Reduce agent churn
It’s imperative that an agent you’ve won as a customer stays a customer. Even if you have thousands of agents, a machine can apply patterns to each unique user, identify an unhappy agent who might churn, and let you know early – up to 60 days in advance – so you can take action to keep that customer.
Increase conversion rates for targeting campaigns
Machine learning creates profiles for your users to tell you which products they’re most interested in right now, and you can use that information to target those users on other sites. Show them the right ad, at the right moment, and watch your conversion rates increase.
Better services for third-party advertisers
Machine learning offers a solution that targets users based on the complete picture of their behaviour, not just one or two key factors. Optimised targeting means your advertisers will see a jump in their conversion rates, and you’ll be able to sell your ad space for higher prices.

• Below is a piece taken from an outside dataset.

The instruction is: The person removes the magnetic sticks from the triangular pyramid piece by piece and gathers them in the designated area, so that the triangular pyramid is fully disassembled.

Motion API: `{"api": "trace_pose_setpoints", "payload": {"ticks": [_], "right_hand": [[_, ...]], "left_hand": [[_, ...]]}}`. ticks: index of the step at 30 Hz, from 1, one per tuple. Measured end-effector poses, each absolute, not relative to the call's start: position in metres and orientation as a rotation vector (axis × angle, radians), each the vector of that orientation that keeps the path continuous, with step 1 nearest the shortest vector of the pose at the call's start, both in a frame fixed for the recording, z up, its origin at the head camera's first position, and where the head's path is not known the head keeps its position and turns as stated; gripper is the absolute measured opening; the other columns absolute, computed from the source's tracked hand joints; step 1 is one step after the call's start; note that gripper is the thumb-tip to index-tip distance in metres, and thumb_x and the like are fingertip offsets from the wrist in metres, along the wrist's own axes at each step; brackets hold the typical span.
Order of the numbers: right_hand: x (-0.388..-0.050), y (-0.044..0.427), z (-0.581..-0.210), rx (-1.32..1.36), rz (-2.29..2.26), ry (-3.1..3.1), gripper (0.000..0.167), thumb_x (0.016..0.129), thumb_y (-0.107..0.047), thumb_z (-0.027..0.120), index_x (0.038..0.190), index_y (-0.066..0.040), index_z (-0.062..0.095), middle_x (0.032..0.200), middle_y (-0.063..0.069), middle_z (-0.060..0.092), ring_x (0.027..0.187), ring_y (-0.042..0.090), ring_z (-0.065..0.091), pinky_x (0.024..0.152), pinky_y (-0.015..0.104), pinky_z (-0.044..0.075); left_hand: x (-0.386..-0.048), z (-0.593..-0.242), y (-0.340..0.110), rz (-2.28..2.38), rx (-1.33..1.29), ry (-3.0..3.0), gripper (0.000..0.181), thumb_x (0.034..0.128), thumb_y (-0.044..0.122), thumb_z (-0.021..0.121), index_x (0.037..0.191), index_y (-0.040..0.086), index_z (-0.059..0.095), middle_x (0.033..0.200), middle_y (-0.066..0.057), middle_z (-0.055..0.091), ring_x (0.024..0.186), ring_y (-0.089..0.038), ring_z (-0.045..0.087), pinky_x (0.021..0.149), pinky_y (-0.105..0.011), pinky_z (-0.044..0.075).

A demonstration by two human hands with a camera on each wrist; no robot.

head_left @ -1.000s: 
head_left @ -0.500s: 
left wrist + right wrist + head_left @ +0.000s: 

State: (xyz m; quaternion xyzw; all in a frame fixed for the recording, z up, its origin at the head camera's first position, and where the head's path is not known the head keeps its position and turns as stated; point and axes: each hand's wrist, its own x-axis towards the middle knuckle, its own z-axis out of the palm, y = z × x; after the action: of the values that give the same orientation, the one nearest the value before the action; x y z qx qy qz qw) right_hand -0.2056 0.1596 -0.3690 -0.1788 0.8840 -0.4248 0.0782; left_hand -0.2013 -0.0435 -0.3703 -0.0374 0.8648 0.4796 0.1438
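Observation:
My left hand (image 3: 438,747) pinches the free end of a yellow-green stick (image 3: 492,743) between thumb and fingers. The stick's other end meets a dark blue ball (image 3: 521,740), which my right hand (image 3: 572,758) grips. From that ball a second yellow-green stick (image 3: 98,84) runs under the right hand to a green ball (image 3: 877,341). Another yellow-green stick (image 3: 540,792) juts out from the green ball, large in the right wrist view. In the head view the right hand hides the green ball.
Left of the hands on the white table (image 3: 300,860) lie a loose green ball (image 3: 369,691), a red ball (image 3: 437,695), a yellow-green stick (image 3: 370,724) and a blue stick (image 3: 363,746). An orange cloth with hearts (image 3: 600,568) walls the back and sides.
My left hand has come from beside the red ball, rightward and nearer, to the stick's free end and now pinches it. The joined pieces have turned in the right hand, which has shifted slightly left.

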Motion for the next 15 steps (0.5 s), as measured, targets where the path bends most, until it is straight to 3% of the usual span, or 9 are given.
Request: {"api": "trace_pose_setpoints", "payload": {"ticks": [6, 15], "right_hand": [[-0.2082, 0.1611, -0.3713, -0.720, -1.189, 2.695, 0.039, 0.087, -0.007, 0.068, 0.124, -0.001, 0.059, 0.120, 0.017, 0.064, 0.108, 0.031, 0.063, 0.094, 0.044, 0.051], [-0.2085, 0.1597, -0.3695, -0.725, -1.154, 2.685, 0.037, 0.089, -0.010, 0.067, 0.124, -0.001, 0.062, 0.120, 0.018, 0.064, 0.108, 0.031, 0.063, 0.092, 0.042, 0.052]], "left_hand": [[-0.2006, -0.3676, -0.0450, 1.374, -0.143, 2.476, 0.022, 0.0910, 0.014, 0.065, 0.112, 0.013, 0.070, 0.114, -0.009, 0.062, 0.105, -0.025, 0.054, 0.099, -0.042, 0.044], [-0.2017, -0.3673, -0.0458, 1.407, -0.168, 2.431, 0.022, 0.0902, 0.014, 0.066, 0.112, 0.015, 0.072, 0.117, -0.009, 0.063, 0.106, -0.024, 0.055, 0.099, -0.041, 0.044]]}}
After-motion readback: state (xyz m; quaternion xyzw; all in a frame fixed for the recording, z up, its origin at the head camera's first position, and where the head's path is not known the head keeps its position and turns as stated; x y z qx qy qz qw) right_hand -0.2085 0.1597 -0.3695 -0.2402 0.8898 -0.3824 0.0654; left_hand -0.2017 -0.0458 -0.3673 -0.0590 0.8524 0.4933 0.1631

Increase conversion rates for consumer monetisation campaigns
Targeting is only as effective as the algorithm you use to select potential customers from among the millions of users on your site, and only a machine can optimise that process. One of our clients makes close to one million € in additional revenue per year simply by using machine learning to more effectively target users.
Build a better product & better customer experience
Optimising features like automatic recommenders on your portal means that the machine analyses the complete behaviour history of all your users over time and makes more intuitive recommendations that feel more natural to the individual user. The results? A higher number of users, a better user experience, an uptick in user satisfaction, and ultimately higher conversion rates.
Use all the data you collect
There are never enough human resources to turn all the patterns in big data into something you can use for targeting. Machine learning is the only way. The results can be almost magical: three times the amount of revenue from the same campaign, with the same amount of users, just because the algorithm selected different users to target.